All of this creates a set of market dynamics dominated by network effects (Metcalfe's Law) and getting big: if you have a lot of users, then people have a strong incentive to join so they can talk to their friends. Conversely, if you are a new entrant into the market it is hard to break in because your early users don't have that many people to talk to. This is probably why we see a lot of regional variation in which apps are popular, because people want to use whatever app their friends use. Unsurprisingly, this produces some fairly lopsided market numbers, with Meta controlling two of the top three messaging platforms (WhatsApp and Facebook Messenger):

Messaging platforms

This brings us to the topic of interoperability: if it were possible for anyone to start a new messenger app that could still talk to WhatsApp and Messenger users, then this would remove a big barrier to entry into the market. I don't want to sound too optimistic here: even in a nominally open system like e-mail, we still see a huge amount of market concentration on the big mail systems like Gmail, Outlook, and Yahoo. This isn't too surprising: it's a lot of work to run a good mail system and so we'd expect well-funded players to dominate. However, it's also quite possible to use one of the smaller services like Fastmail, ProtonMail, or DreamHost or even run your own server, whereas there's really no way to run your own WhatsApp server.

Technical Interoperability for Messenging #

The details of what the DMA will actually require are extraordinarily sketchy; as I understand it they would need to be filled out by some regulatory agency. However, broadly speaking, there seem to be two options for providing interoperability, as laid out by ISOC:

Require services to offer stable APIs.
Require services to actually interoperate over a standardized protocol.

These require a bit of unpacking.

Stable APIs #

The idea behind a stable API is that the service would design and publish interfaces that others could use. There are actually two ways to offer stable APIs:

To clients, allowing someone else's messenger client to work with your service.
To services, allowing someone else's messenger service to gateway messages in and out of your service.

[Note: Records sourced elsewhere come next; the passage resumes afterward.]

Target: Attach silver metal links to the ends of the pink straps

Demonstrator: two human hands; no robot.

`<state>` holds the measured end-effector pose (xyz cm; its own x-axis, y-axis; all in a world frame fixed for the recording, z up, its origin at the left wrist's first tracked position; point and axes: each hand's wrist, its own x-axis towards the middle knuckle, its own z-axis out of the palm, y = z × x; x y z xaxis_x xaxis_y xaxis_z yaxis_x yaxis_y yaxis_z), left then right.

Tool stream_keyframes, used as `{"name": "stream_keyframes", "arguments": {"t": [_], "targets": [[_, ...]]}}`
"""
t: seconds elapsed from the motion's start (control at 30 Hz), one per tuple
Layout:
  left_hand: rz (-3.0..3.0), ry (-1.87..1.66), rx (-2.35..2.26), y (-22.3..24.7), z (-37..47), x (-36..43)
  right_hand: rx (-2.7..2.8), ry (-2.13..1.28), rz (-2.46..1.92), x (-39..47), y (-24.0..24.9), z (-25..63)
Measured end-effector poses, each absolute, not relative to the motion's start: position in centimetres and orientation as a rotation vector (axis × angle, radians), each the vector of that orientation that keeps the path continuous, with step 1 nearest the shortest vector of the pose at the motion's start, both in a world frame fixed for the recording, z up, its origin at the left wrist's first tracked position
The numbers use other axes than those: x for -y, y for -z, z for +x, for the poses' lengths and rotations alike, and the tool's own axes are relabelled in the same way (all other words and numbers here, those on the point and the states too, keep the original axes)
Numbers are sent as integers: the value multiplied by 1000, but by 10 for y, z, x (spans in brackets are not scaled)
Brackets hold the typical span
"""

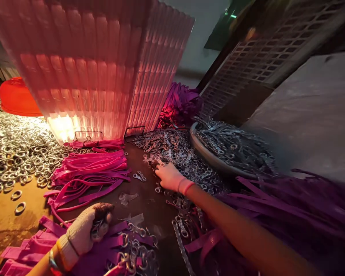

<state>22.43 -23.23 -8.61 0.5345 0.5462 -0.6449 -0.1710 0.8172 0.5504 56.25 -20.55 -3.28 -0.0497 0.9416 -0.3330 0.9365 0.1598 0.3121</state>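
Observation:
My left hand (pixel 87 228), in a whitish glove with a dark fingertip, is closed round several metal pieces (pixel 100 229) at the lower left. It is above pink straps with metal rings and clips (pixel 132 255) on their ends. My right hand (pixel 170 177), with a pink band at the wrist, reaches into a heap of small metal clips (pixel 178 147) near the middle. Its fingertips touch the heap; what they hold, if anything, is too small to tell. A separate pair of clips (pixel 139 176) lies left of it, beside a bundle of pink straps (pixel 92 172).
Metal rings (pixel 20 153) are heaped at the left by an orange bowl (pixel 20 96). Tall translucent ribbed panels (pixel 103 69) stand behind. A basin (pixel 207 153) of metal chains is right of the clips. Purple straps (pixel 290 203) lie at the right.

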Motion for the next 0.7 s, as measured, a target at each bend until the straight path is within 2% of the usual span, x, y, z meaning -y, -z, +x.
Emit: {"name": "stream_keyframes", "arguments": {"t": [0.13,0.3,0.53,0.7], "targets": [[509,-470,-919,85,227,234,-1843,86,1783,223,10,559],[611,-487,-862,82,230,236,-1898,131,1942,178,-2,552],[674,-425,-843,76,231,236,-2124,223,2154,80,41,514],[686,-410,-783,68,232,236,-2133,319,2280,48,70,500]]}}
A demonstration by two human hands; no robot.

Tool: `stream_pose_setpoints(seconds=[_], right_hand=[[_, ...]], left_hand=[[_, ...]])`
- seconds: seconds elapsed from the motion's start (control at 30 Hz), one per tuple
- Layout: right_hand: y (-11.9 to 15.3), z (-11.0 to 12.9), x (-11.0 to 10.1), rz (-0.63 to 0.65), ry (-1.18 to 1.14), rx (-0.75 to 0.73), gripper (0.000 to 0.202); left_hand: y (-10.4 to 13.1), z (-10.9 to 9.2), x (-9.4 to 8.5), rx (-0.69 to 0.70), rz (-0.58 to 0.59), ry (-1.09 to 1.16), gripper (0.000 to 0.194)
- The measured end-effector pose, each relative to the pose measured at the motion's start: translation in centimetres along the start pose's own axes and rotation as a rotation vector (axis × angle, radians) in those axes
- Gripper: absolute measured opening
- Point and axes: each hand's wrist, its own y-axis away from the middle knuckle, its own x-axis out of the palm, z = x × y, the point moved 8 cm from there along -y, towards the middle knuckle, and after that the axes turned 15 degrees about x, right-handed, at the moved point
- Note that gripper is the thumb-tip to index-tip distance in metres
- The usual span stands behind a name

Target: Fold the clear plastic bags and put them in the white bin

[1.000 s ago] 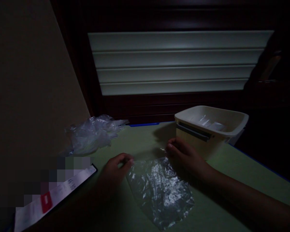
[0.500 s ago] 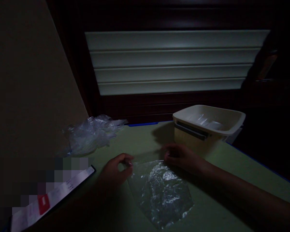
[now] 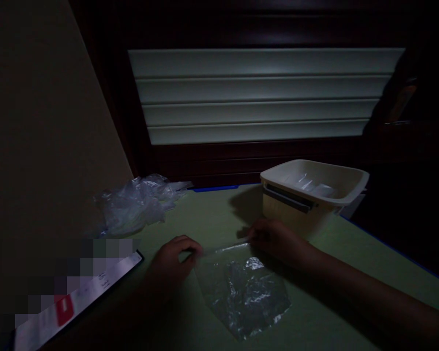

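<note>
A clear plastic bag (image 3: 245, 292) lies on the pale green tabletop (image 3: 212, 214), crinkled and shiny in its middle. My left hand (image 3: 177, 261) pinches the bag's far left corner between thumb and fingers. At the far right corner, my right hand (image 3: 272, 239) is closed on the same edge. Between the two hands that edge runs nearly straight. The fingertips of my right hand are partly hidden in shadow.
A heap of clear plastic bags (image 3: 139, 204) lies at the back left. An off-white bin (image 3: 289, 209) with clear plastic inside stands at the back right. A phone-like device (image 3: 84, 302) lies front left, partly pixelated. Behind the table is a slatted panel (image 3: 256, 90).
My right hand has closed on the bag's far edge, and my left fingers have pinched together at the corner. The edge between them now looks straighter.
</note>
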Motion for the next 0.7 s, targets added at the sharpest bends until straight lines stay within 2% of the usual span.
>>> stream_pose_setpoints(seconds=[0.23, 0.4, 0.53, 0.7], right_hand=[[1.1, 2.0, -0.3, -0.002, 0.249, -0.139, 0.024], [1.5, 2.7, -0.3, -0.005, 0.411, -0.184, 0.024], [1.6, 3.1, -0.1, -0.004, 0.535, -0.209, 0.023], [1.5, 3.0, 0.0, -0.012, 0.678, -0.228, 0.023]], left_hand=[[0.1, -1.2, 0.1, 0.16, 0.025, -0.072, 0.021], [0.2, -1.7, 0.2, 0.251, 0.023, -0.128, 0.025], [0.4, -2.9, -0.1, 0.394, 0.019, -0.247, 0.031], [1.0, -3.9, 0.3, 0.488, 0.131, -0.425, 0.033]])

The first of this is actually a familiar concept in instant messaging: because there was never a single standardized protocol, it was fairly common to have messaging clients, such as Trillian, which would speak multiple protocols but provide a unified interface to the user that hid the details. This isn't really a conceptual change in the architecture of the system as it would still be a monolithic identifier space and the clients would still have to conform to whatever rules the service laid out; indeed, some services have open source clients, and so this is already possible for them, though of course third party clients might not get upgraded when the official clients do, potentially resulting in stability problems. The main result would be some decreased flexibility for the service because they would need to get users of the API to update when they wanted to change something that affected interoperability. However, as a practical matter, this probably wouldn't have that much of an impact on interoperability and market concentration because most people will just use the official client, and people who don't will be annoyed when the service changes something and breaks them.

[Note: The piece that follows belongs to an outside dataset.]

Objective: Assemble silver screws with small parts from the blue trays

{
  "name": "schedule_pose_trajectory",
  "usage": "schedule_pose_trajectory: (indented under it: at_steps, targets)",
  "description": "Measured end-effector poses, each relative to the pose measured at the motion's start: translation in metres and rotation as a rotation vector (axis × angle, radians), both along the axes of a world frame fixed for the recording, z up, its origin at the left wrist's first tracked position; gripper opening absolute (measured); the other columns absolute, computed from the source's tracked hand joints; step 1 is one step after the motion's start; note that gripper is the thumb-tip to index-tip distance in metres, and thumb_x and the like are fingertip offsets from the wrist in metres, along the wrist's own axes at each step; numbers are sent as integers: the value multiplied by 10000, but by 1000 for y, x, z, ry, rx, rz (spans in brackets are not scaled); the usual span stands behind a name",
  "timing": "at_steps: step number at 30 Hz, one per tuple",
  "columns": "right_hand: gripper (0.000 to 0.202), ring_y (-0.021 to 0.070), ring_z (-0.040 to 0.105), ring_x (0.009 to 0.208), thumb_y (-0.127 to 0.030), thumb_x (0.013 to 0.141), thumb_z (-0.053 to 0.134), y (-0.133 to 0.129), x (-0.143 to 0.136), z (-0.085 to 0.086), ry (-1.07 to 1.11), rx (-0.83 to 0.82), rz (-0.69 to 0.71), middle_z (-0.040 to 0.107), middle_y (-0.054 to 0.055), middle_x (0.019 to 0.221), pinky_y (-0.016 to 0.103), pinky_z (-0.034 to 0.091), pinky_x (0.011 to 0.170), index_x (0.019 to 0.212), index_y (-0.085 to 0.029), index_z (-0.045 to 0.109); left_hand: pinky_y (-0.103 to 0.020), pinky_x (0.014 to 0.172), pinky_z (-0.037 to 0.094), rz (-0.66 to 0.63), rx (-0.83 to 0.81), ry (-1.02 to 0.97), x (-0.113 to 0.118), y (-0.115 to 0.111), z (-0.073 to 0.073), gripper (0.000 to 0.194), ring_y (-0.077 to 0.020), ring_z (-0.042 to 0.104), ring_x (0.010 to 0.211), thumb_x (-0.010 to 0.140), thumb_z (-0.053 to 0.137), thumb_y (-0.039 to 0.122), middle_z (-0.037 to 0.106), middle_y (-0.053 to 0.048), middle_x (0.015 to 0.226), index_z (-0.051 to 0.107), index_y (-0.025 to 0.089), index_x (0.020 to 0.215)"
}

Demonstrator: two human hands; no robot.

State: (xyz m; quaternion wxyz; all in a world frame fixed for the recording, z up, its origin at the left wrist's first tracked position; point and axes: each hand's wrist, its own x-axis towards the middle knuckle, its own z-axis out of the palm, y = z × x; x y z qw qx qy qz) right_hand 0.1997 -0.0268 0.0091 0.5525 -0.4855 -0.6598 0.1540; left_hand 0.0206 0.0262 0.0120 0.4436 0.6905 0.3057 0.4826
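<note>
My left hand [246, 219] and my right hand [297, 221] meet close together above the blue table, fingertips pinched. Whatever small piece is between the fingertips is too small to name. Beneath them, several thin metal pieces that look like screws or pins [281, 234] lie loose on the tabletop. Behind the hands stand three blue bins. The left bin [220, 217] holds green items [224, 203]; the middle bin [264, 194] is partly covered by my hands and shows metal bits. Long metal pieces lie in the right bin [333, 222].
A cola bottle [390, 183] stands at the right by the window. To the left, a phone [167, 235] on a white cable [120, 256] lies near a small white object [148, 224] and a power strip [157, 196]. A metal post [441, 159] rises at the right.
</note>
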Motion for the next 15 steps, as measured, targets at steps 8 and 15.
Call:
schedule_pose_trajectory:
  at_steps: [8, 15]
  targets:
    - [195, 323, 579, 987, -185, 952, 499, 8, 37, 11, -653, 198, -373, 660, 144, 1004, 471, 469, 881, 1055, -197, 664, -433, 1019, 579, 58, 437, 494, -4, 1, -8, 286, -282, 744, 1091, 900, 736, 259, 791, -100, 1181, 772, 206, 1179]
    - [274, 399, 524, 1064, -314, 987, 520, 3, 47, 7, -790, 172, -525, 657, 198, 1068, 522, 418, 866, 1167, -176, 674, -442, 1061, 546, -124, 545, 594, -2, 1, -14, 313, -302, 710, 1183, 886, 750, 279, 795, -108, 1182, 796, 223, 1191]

The second version is less familiar, but the idea is presumably that WhatsApp would have some published API that would allow ekrMessage (TM pending!) to gateway messages into and out of WhatsApp. As with e-mail, each side would handle messages according to its own rules, with the gateway just transiting messages between the systems. This comes with two main problems:

How do you handle identities? For instance, if ekrMessage and WhatsApp both use phone numbers for identities, how do you know which messages stay on WhatsApp and which go to ekrMessage?
How do you manage different encryption protocols? Currently, each messenger has their own encryption protocol; while many of these are built along similar lines, they're not necessarily identical. Making this work either requires gatewaying at the provider—thus breaking end-to-end encryption, which is extremely undesirable from a security perspective—or having each client speak multiple encryption protocols, as in the multi-protocol client case.

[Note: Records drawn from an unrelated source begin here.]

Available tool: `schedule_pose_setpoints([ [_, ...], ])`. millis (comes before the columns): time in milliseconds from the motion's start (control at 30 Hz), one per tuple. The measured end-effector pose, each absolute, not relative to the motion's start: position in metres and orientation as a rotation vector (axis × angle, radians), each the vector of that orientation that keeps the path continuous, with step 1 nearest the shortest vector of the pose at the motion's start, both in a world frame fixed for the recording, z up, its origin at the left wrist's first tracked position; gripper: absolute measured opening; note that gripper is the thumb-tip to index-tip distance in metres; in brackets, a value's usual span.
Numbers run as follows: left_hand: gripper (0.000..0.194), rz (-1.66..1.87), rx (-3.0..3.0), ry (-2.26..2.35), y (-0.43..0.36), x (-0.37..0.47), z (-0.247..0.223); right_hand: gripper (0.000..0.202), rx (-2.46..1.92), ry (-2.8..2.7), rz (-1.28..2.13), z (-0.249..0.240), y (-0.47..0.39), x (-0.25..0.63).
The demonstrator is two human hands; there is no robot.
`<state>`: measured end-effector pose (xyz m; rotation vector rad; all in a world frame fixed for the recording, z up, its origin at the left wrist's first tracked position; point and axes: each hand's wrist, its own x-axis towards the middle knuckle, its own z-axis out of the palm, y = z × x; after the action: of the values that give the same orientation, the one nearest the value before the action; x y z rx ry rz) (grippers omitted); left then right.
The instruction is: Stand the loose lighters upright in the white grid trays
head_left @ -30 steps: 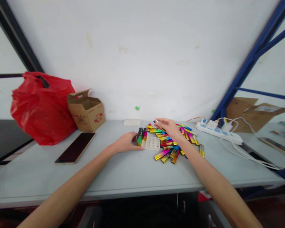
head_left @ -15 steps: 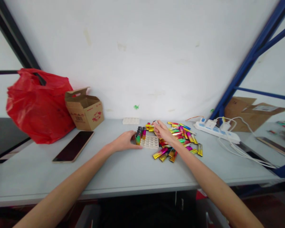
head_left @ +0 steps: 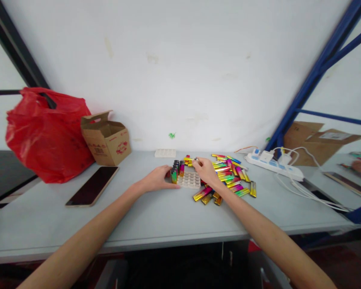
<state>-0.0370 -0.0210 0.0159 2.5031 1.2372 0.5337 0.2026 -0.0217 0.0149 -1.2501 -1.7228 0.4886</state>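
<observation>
So my right hand [head_left: 205,171] is closed in a pinch on what looks like a lighter [head_left: 196,159]. Just the shiny end pokes out past my fingertips, the rest is hidden, so I can't tell how it's angled. It's up by the far right corner of the white tray [head_left: 193,180], and I can't tell if it touches.

My left hand [head_left: 158,179] is curved around the left end of that tray, thumb along the near side, fingers tucked behind the upright lighters [head_left: 174,176]. Can't tell if it's really gripping or just bracing. Those lighters stand bunched at that end, dark tops up, and the holes to their right are bare.

The loose pile [head_left: 229,167] lies on its side on the table [head_left: 138,226], just right of the tray, all metallic rainbow colors. A second white tray [head_left: 165,153] sits further back near the wall.

As for the step, I'd call it one lighter picked and brought over to the tray. To my eye, a move from here calls for getting that lighter upright and lined up over a bare hole, with the left hand steady so the standing ones don't get bumped.
</observation>
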Motion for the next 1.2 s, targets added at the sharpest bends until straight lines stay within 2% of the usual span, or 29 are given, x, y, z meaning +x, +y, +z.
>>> schedule_pose_setpoints([
  [233,0.065,0.523,2.507,1.236,-0.021,-0.037,0.016,0.041,-1.121,-1.863,0.606,0.017,-0.029,0.203],
  [400,0.064,0.532,2.483,1.235,-0.021,-0.037,0.017,0.046,-1.044,-2.102,0.263,0.021,-0.032,0.204],
  [667,0.066,0.530,2.510,1.240,-0.019,-0.038,0.014,0.044,-1.124,-2.157,0.371,0.015,-0.031,0.201],
  [900,0.063,0.539,2.515,1.250,-0.020,-0.038,0.015,0.031,-1.178,-2.370,-0.074,0.010,-0.032,0.187],
  [1100,0.062,0.531,2.518,1.251,-0.019,-0.038,0.015,0.042,-1.178,-2.344,-0.032,0.018,-0.028,0.207],
  [1200,0.063,0.520,2.520,1.255,-0.019,-0.038,0.014,0.039,-1.241,-2.269,-0.087,0.018,-0.013,0.242],
])
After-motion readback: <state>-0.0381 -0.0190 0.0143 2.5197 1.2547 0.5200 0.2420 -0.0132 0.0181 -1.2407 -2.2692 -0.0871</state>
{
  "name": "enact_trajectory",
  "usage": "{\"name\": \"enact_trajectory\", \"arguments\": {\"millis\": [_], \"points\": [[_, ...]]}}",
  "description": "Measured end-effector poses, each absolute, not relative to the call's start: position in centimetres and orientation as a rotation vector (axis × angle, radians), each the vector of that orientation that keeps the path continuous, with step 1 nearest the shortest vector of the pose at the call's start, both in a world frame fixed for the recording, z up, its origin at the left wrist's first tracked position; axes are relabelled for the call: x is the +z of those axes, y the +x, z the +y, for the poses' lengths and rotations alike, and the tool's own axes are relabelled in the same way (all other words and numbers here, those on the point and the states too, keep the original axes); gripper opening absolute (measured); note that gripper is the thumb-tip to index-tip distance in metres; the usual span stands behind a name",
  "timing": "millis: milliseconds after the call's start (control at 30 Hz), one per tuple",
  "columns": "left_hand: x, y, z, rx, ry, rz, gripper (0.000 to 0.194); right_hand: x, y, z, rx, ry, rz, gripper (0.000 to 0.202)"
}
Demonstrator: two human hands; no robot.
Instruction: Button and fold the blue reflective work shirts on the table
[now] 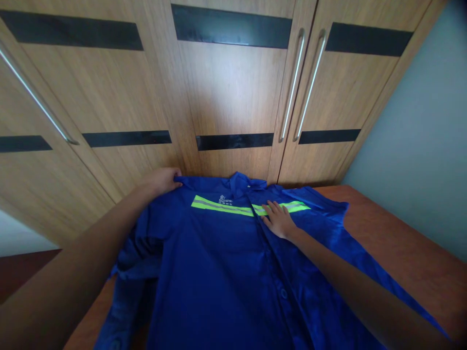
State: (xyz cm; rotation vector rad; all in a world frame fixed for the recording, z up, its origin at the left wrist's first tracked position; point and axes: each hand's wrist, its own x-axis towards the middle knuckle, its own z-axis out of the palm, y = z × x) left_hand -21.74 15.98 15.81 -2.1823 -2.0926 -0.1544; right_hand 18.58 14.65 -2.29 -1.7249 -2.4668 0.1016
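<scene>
A blue work jacket point(219, 262) lies spread front side up, its collar at the far end. Across its chest runs a yellow-green reflective strip point(222, 207) with a grey line, and a small white logo sits just above it. My left hand point(166, 181) pinches the jacket's shoulder at the far left corner. Flat on the chest, over the strip right of the front opening, rests my right hand point(279, 219) with fingers spread. The left-side sleeve point(142, 248) hangs in folds below my left forearm. A button shows on the front placket.
The jacket lies on a reddish-brown wooden surface point(394, 238). Right behind it stands a wooden wardrobe point(233, 87) with black bands and long metal handles point(294, 87). A pale wall point(412, 146) rises at the right.
</scene>
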Motion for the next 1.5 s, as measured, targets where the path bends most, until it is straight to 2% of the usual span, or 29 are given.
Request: {"name": "enact_trajectory", "arguments": {"millis": [200, 333, 433, 567, 767, 1033, 1167, 1300, 1500], "points": [[12.9, -15.6, 15.2, -0.157, -1.898, -1.734, 0.035, -2.2, 15.6, 16.9, 0.089, -1.885, -2.34, 0.06], [10.3, -9.6, 10.9, -0.084, -2.354, -1.682, 0.039, -1.8, 15.2, 17.2, 0.107, -1.891, -2.34, 0.061], [7.9, -7.0, 6.1, 0.053, -2.774, -1.591, 0.058, -1.2, 16.2, 15.4, 0.115, -1.86, -2.371, 0.062], [5.1, -7.1, 0.3, 0.158, -2.809, -1.653, 0.074, -1.2, 18.9, 9.8, 0.06, -1.738, -2.429, 0.067], [2.7, -8.6, -1.5, 0.001, -2.707, -1.717, 0.074, -2.2, 21.8, 4.2, 0.043, -1.664, -2.501, 0.067], [2.9, -7.0, 2.0, -0.008, -2.539, -1.791, 0.065, -0.8, 20.9, 10.0, 0.098, -1.771, -2.542, 0.062], [4.0, -3.9, -0.9, -0.027, -2.541, -1.882, 0.058, 0.2, 20.9, 11.3, 0.101, -1.829, -2.524, 0.052], [3.4, -2.2, -4.9, -0.105, -2.765, -1.761, 0.061, 0.9, 20.7, 10.2, 0.082, -1.84, -2.496, 0.039], [1.8, -5.7, -4.9, -0.128, -2.852, -1.594, 0.06, 0.6, 20.0, 6.1, 0.126, -1.749, -2.49, 0.048]]}}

Of course, this would all be a lot easier if there was some standardized protocol that everyone spoke, as with e-mail. Note: the difference between a stable API and a standardized protocol isn't really technical so much as social and depends on whether there is some standard or just a document published by the service.^[5]

Standardized Protocol #

Having a standardized protocol is not an all-or-nothing proposition: there are actually a number of levels at which one might have standardization, with the other levels potentially not being standardized:

Key establishment and message encryption
Use identity
Message transport
Message contents and features

I go into these in some more detail below.

Key Establishment and Message Encryption #

The basic structure of most messaging encryption systems is that you have an identity (e.g., your phone number) which is tied to a cryptographic key or keys. When Alice and Bob want to exchange messages, there is some protocol that lets them use their keys to establish a pairwise (or groupwise in the case of more than two people) cryptographic key which they then use to encrypt messages.^[6] Obviously, if Alice and Bob don't speak the same protocol, then they will not be able to establish pairwise keys and will not be able to encrypt messages end-to-end, so this is probably the most important place for everyone to use a common protocol.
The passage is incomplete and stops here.